Status

Current state: Accepted (vote thread)

Discussion thread: here

JIRA: here

Please keep the discussion on the mailing list rather than commenting on the wiki (wiki discussions get unwieldy fast).

Motivation

The size of record batches from the producer to the broker plays a role in latency. Smaller batches lead to more requests and queuing as well as higher latency. This means in general, even when linger.ms is set to zero, a larger batch size will decrease latency. In the case where linger.ms is turned on, low throughput often injects latency into the system because if there are not enough records to fill a batch, the batch will not be sent until linger.ms. Finding a way to increase the size of batches to trigger a send before linger.ms will decrease latency even more.

Currently, in the case where no partition and no key is specified, the default partitioner partitions records in a round-robin fashion. That means that each record in a series of consecutive records will be sent to a different partition until we run out of partitions and start over again. While this spreads records out evenly among the partitions, it also results in more batches that are smaller in size. It seems like it would be better to have all the records go to a specified partition (or a few partitions) and be sent together in a larger batch.

The sticky partitioner attempts to create this behavior in the partitioner. By “sticking” to a partition until the batch is full (or is sent when linger.ms is up), we can create larger batches and reduce latency in the system compared to the default partitioner. Even in the case where linger.ms is 0 and we send right away, we see improved batching and a decrease in latency. After sending a batch, the partition that is sticky changes.

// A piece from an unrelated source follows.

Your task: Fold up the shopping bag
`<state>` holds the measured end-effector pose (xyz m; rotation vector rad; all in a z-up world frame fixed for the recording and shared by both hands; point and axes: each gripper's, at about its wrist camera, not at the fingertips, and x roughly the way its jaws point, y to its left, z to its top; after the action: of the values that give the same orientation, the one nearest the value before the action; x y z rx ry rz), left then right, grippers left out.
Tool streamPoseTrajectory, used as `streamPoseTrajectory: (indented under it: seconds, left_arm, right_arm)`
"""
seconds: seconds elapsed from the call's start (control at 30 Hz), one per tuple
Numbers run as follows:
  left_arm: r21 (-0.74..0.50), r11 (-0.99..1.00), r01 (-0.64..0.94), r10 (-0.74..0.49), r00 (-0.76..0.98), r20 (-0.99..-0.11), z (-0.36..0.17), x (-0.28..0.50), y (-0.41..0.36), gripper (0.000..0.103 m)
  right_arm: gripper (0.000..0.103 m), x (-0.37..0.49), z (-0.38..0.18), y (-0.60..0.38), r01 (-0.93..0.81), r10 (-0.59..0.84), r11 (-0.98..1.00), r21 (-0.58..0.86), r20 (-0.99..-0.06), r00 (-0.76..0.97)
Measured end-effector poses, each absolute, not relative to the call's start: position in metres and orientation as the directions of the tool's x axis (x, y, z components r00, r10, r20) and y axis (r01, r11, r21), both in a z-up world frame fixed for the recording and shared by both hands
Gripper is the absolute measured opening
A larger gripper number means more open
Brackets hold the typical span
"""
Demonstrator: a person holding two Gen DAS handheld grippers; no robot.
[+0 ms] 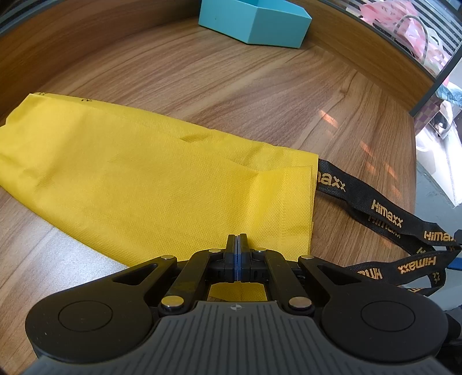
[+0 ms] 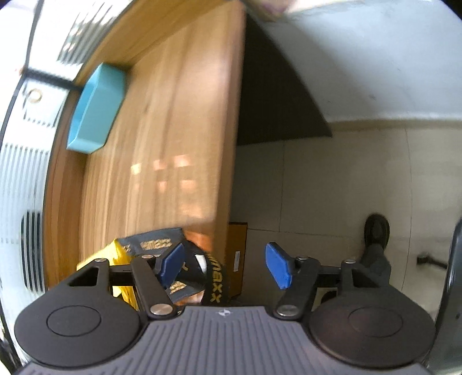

Over time, the records should be spread out evenly among all the partitions.

Netflix had a similar idea and created a sticky partitioner that selects a partition and sends all records to it for a given period of time before switching to a new partition.

A different approach is to change the sticky partition when a new batch is created. The idea is to minimize mostly empty batches that might occur on an untimely partition switch. This approach is used in the sticky partitioner presented here.

Public Interfaces

The sticky partitioner will be part of the default partitioner, so there will not be a public interface directly.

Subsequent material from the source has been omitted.